Federal agents raided the Patapsco Flea Market in Baltimore Sunday as part of an investigation into counterfeit goods and pirated music at one of the largest flea markets on the East Coast.
ICE Homeland Security Investigations (HSI) special agents are executing a federal search warrant at the Patapsco Flea Market as part of an ongoing criminal investigation. This enforcement action is based on specific information developed during a two and a half year long investigation involving violations of intellectual property rights law, said ICE spokeswoman Nicole Navas. HSI special agents, with assistance from our law enforcement and industry partners, are seizing what is believed to be counterfeit, pirated and unlicensed merchandise that was being sold at the flea market. In order not to compromise this ongoing enforcement action, no additional information can be disclosed at this time.
A special agent with U.S. Immigrations and Customs Enforcement (ICE) said counterfeit items such as purses, sneakers, luxury good and sunglasses were confiscated.
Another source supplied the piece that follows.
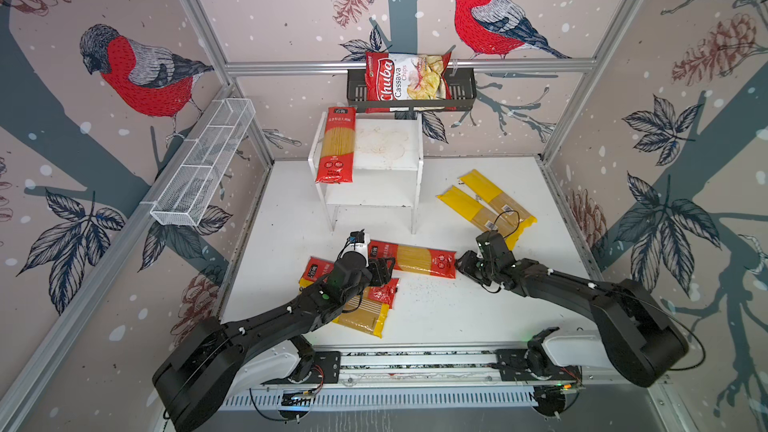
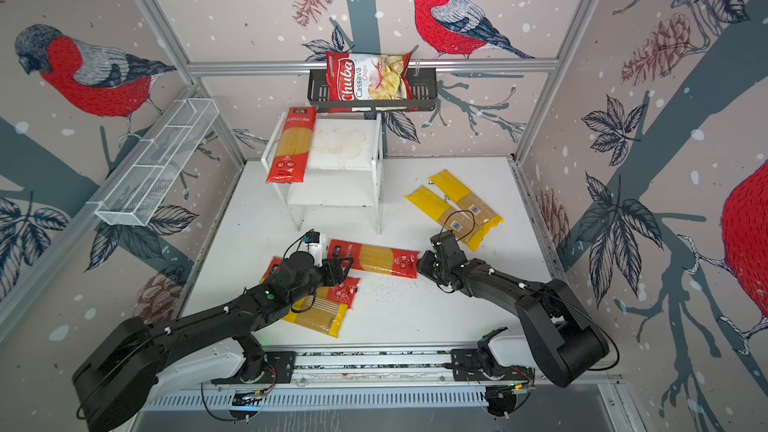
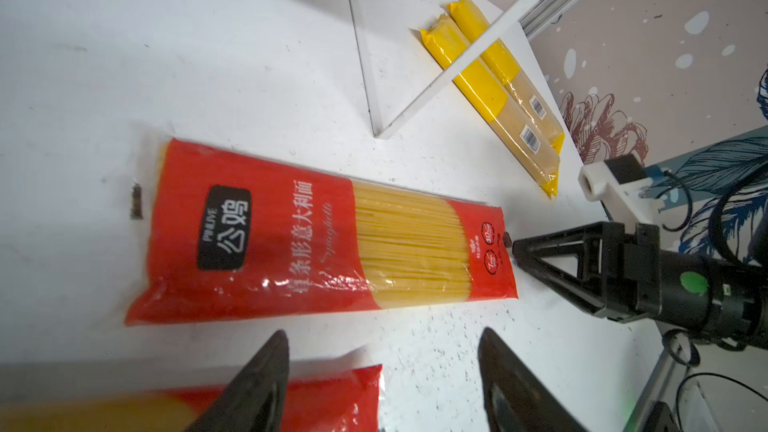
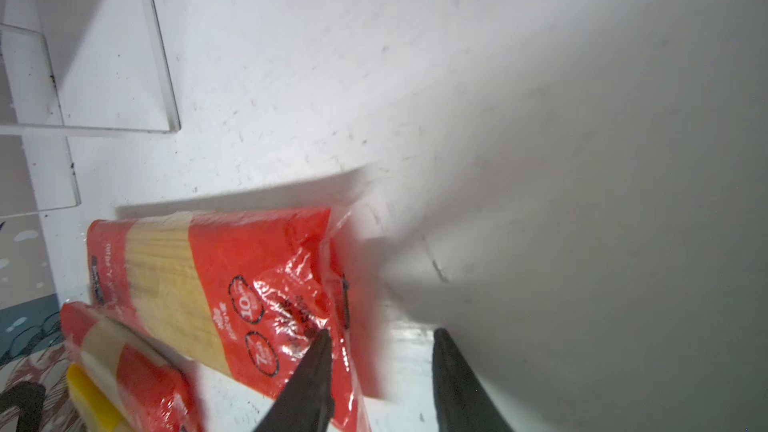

The flea market, which bills itself as one of the largest on the East Coast, could not be reached for comment. Patapsco Flea Market is located at 1400 West Patapsco Ave. in Baltimore and operates every Saturday and Sunday from 8 a.m. to 5 p.m., according to the flea market's website.
The U.S. Department of Homeland Security, the department that ICE falls under, could not be reached to determine what sparked the investigation or if any flea market employees were arrested in the raid.
It's a huge issue. It's a multi-billion dollar industry, and it impacts the U.S. in many ways, Winter said.
Patapsco Flea Market vendor Brandon Long described the raid as fast moving.
They hit the doors. They bum rushed the doors -- say about 10 agents to each door- and they just took everything, Long said.
More details on the Patapsco Flea Market raid are expected to be revealed today in court papers, the Baltimore Sun reported.
Sunday's raid went down a week after ICE seized $900,000 in counterfeit merchandise from the Fox Plaza flea market in El Paso, Tex.
Homeland Security special agents confiscated 8,911 counterfeit DVDs worth $122,210; 10,699 counterfeit CDs worth $128,000; and 1,728 counterfeit items, including handbags, NFL merchandise and Nike sneakeras worth $648,000.
Counterfeiting is a significant problem that affects our economy, impacts American jobs, and puts the public's health and safety at risk, said Dennis A. Ulrich, special agent in charge for Homeland Security Investigations in El Paso. Consumers who buy pirated products may also be funding criminal organizations with their purchases.